Abstract

A 15N-addition mesocosm experiment was used to study competition for nitrogen (N) between the aggressive cattail species Typha×glauca (T. latifolia×T. angustifolia) Godr. (hybrid cattail) and a suite of native plant species often found in marshes Typha invades. Plant uptake of 15N released from labeled Typha and native-species litter was then measured in a pot experiment with new cohorts of two native plant species (Juncus balticus Willd. and Schoenoplectus acutus Muhlenberg ex Bigelow) grown with and without Typha. In both experiments, species differed in their above- and belowground uptake of 15N, with Typha outperforming the other species (1.7–5.0-times greater mean uptake, P=<0.0001–0.007). Typha then held on more strongly to the N it acquired: newly grown native plants in the pot experiment acquired more 15N from native litter than from Typha litter (1.4–12.0-times greater mean uptake, P=0.0006–0.017).
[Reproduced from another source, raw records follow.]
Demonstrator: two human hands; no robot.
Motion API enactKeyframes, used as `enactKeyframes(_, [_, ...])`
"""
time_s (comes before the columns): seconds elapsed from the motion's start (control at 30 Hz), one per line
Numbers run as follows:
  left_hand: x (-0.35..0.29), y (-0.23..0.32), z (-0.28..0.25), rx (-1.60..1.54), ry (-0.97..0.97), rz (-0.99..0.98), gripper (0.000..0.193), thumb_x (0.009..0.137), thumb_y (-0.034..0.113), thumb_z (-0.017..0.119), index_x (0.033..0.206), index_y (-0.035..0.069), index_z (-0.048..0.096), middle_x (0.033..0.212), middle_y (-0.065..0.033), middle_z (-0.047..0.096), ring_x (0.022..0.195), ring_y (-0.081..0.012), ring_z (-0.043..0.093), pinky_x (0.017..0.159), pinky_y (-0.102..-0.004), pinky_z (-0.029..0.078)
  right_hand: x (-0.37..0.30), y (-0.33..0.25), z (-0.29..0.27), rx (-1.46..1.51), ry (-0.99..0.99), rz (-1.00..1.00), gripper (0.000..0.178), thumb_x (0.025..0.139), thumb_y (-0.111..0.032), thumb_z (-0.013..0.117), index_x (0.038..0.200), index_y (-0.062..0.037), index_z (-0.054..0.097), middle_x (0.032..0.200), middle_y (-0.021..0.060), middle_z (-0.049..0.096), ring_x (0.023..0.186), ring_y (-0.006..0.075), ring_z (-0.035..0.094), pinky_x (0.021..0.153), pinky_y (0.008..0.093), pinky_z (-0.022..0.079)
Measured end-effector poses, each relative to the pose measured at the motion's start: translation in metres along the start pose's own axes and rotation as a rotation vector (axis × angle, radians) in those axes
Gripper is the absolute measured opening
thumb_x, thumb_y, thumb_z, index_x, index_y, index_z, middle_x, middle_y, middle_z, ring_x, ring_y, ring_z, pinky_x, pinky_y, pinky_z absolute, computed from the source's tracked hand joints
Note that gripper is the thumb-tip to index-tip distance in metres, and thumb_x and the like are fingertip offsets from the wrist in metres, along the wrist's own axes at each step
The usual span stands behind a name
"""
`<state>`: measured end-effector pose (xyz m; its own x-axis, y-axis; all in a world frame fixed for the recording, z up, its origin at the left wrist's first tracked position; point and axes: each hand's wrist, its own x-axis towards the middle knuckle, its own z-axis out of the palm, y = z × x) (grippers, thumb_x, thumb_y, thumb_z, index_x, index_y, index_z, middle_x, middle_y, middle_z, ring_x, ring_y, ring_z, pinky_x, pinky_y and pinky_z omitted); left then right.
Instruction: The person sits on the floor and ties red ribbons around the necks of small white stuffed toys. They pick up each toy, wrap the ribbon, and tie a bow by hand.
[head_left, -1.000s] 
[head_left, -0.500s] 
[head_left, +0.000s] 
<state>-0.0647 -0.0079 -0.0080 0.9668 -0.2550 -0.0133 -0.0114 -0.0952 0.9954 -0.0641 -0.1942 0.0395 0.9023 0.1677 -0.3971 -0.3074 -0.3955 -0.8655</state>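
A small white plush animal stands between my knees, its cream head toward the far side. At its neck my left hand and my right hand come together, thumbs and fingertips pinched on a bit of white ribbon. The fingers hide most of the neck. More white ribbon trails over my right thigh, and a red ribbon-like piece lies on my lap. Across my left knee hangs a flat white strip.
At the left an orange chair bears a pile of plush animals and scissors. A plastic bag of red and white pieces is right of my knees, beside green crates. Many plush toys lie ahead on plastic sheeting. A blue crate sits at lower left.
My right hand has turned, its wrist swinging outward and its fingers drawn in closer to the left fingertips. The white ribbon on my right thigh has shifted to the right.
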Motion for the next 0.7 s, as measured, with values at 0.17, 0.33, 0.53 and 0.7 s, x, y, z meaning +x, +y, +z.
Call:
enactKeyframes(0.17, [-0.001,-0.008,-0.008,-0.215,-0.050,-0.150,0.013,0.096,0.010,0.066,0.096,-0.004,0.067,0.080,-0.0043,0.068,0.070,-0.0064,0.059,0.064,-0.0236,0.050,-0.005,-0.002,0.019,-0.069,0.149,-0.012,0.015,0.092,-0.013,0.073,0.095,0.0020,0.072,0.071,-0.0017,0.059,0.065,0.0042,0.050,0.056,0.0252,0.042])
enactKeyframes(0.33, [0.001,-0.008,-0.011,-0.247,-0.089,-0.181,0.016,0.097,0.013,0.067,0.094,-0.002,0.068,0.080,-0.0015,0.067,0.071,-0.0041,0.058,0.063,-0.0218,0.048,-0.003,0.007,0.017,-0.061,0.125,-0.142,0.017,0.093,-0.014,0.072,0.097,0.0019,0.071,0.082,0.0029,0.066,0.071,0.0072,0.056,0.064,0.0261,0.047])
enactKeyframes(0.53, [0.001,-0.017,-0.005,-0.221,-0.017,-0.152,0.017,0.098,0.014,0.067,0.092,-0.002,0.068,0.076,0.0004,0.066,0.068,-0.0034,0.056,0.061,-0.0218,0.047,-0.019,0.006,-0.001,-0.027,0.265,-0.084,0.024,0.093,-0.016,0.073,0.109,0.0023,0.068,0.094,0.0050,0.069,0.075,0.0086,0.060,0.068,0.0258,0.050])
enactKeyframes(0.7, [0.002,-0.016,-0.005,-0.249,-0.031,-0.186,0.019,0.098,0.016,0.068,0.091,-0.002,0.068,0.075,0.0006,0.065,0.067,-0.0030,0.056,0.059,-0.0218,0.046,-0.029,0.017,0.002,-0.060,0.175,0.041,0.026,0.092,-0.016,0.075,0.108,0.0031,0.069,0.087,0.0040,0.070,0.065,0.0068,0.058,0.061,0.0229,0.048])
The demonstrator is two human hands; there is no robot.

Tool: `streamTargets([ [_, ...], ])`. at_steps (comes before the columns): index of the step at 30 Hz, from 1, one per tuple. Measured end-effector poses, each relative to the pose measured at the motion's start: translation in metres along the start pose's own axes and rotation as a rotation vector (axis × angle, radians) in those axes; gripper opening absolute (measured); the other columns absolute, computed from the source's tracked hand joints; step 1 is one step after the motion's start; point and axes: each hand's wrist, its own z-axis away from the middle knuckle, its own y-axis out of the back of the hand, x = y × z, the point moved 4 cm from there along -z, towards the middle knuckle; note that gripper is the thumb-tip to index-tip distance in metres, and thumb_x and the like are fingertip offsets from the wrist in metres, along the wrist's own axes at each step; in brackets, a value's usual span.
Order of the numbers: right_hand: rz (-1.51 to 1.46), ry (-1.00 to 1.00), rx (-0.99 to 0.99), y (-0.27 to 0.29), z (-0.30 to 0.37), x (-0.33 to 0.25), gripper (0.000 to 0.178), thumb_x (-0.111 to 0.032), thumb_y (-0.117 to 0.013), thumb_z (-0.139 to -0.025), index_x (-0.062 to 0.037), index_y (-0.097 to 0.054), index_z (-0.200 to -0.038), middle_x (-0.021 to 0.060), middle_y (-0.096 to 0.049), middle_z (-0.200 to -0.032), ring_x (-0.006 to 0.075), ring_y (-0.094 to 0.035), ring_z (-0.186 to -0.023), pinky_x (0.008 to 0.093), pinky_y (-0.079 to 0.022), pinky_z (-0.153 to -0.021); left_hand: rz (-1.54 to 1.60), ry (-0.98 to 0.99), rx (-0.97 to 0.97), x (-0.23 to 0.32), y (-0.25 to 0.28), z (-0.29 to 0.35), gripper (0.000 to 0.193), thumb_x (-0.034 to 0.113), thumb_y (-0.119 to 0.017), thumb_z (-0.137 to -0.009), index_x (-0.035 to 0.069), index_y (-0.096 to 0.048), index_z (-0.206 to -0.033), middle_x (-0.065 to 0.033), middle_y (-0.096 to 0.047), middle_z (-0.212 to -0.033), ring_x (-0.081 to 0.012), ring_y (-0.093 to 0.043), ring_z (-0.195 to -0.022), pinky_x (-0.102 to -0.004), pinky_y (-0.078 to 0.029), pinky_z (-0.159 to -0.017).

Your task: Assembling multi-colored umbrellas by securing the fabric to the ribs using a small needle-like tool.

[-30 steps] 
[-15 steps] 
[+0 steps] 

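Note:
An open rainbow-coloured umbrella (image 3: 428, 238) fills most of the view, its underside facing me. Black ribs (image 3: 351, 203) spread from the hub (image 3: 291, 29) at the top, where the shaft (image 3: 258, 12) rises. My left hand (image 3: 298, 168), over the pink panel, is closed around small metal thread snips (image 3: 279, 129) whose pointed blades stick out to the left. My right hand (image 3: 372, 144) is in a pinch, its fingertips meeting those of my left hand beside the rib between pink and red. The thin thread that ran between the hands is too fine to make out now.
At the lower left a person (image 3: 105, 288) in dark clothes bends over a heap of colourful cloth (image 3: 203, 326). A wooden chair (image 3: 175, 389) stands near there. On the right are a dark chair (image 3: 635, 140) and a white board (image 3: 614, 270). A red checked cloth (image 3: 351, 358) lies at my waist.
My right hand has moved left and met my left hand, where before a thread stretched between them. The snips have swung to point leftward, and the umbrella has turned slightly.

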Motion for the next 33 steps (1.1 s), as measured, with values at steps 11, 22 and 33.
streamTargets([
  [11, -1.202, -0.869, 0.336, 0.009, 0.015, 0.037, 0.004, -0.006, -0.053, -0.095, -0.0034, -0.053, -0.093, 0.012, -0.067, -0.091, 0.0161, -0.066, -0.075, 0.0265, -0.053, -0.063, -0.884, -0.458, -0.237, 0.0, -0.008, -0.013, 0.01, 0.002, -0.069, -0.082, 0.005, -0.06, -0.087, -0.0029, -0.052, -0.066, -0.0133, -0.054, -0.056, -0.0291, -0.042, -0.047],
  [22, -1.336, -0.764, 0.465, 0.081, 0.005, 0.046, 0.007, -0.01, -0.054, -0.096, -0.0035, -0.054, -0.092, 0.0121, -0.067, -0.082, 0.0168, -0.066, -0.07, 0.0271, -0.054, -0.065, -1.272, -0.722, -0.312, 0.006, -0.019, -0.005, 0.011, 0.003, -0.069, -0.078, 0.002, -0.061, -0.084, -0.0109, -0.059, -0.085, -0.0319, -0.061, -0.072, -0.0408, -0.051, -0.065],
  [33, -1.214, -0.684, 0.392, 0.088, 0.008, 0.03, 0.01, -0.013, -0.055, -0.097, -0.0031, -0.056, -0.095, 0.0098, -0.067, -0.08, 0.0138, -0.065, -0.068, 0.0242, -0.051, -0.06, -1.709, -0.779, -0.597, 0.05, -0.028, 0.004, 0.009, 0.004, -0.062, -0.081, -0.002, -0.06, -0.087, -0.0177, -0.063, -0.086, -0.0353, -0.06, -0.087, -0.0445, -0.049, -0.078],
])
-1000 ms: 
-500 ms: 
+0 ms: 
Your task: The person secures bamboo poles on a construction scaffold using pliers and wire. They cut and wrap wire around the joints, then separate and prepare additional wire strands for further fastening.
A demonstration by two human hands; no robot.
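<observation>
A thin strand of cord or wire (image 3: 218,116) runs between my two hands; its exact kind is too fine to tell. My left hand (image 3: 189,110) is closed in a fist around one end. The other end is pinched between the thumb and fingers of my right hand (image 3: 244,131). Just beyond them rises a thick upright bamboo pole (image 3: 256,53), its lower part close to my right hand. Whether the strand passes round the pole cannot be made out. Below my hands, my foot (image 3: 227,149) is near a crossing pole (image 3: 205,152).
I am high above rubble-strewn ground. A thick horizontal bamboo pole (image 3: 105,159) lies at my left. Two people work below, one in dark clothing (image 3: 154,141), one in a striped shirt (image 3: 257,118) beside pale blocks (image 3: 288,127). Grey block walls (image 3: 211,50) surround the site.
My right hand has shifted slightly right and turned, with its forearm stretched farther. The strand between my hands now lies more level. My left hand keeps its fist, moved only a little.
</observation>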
In contrast, Typha showed no differences in N uptake by litter type (P=0.16–0.54). There were no main effects of live Typha on native-plant N uptake (P=0.64–0.86), but there were modest interactions between Typha presence and litter type (P=0.030–0.091). Where native plants and Typha co-occurred, native species matched Typha in recovering 15N from native litter (P=0.17–0.33) but recovered 90–96% less 15N from Typha litter (P=0.020–0.021). Typha's higher overall N recovery was due to both greater biomass production and uptake efficiency (15N per unit dry weight). Typha's greater N uptake and retention, repeated over multiple cycles of senescence and new growth, should lead to an increasing appropriation of N away from native species and into living and dead Typha biomass.